There’s a grain of truth to this. Supervising all of the students has meant that my productivity has been roughly what it would have been if I was working alone at the bench, full-time. But when things are going well and the students are bedded in I have six hands and “I” am more productive than if I was working along with the two hands at the end of my arms.
But of course it’s not possible to work full time at the bench anyway. There’s not just the teaching, there’s all the myriad other little bits and bobs that go with being a contributing and engaged and helpful member of a department. And would the department view me as an asset if I had refused to do all those things? I doubt it. But in seeking to be a good colleague and a good mentor, I have seemingly sabotaged my research career.
Setting aside questions of productivity though, it’s fun. Supervising undergraduates in the lab is really, really great fun. It’s fun communicating the basics, reassuring to realise that you too still understand them (there’s a selfish case for teaching and mentoring, after all), and an entertaining challenge trying to enthuse the students about the topic.
And it’s important too. The coronavirus pandemic has shown how integral science and technology is to contemporary society, and how important an informed and supportive public is. We need people going out into the wider world knowing how science works, believing it’s important, and trusting its practitioners.
I’ve often heard group leaders in postdoc-rich environments complaining that we’re training too many PhDs. They’re wrong. If there’s a glut of PhDs on the academic job market then it means they’re being told that academia is the default route and other career options are not being highlighted clearly enough.

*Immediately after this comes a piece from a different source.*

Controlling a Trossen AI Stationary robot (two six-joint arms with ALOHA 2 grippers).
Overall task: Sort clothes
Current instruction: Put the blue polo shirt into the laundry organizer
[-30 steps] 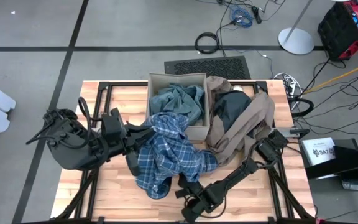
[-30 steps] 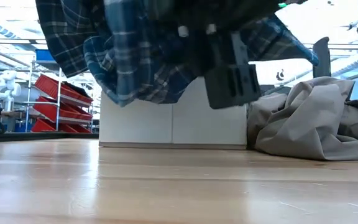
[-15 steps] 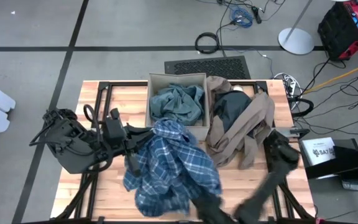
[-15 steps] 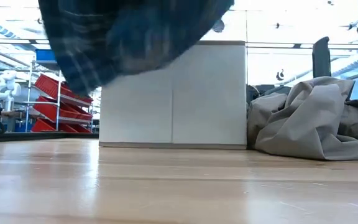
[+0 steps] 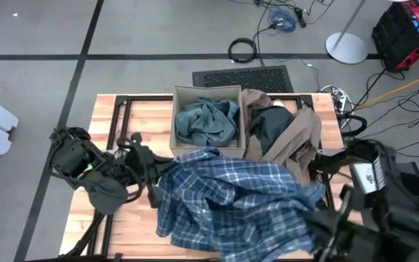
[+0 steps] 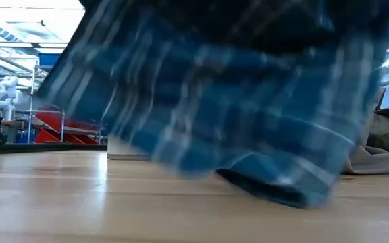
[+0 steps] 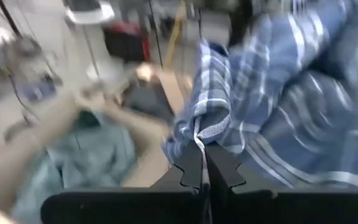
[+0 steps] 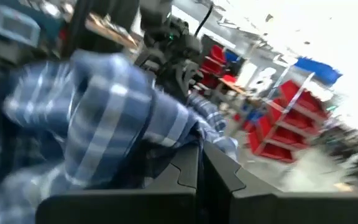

I’m also hearing more and more (often from colleagues in research-intensive environments) that the quality of incoming PhDs isn’t high enough. Research techniques are getting more sophisticated, and so more and more expert training is needed at an earlier stage. Undergraduates need to be involved as early as possible. They need to be exposed to frontline research early on, so that they gain relevant experience and inculcate the right standards.
There is value to making sure that undergraduates get high-quality training, not just in terms of research but to society at large. I could have been at a bench on my own these last few years, but I’m happier that I’ve sent out 30 students who know how science feels and how good science is done.
Yes, I’ve been dumb. I’m guilty of doing the job the way I think it should be done, instead of looking at how I was supposed to be doing it. It took time, apparently too much time, to learn how to do all this efficiently, and I made a lot of the usual new group leader mistakes along the way. I don’t think the choice between doing it alone or doing it with undergraduates was the problem. I think the main problem was not having even a single PhD student this whole time.
I don’t know if I could have done better with the hand I was given, and I’m happy with the way I played it. And I had a hell of a lot more fun interacting with all those young scientists than I would have done working alone every day of the week.
If this is the end, then it doesn’t feel like such a bad hill for my academic career to die on. I believe in the potential of young scientists, I believe they deserve the best possible introduction to bench science, I believe they benefit enormously from close interaction with experienced scientists, and I believe this is something I can do to make a difference.
I’m not going to change my approach. Wish me luck.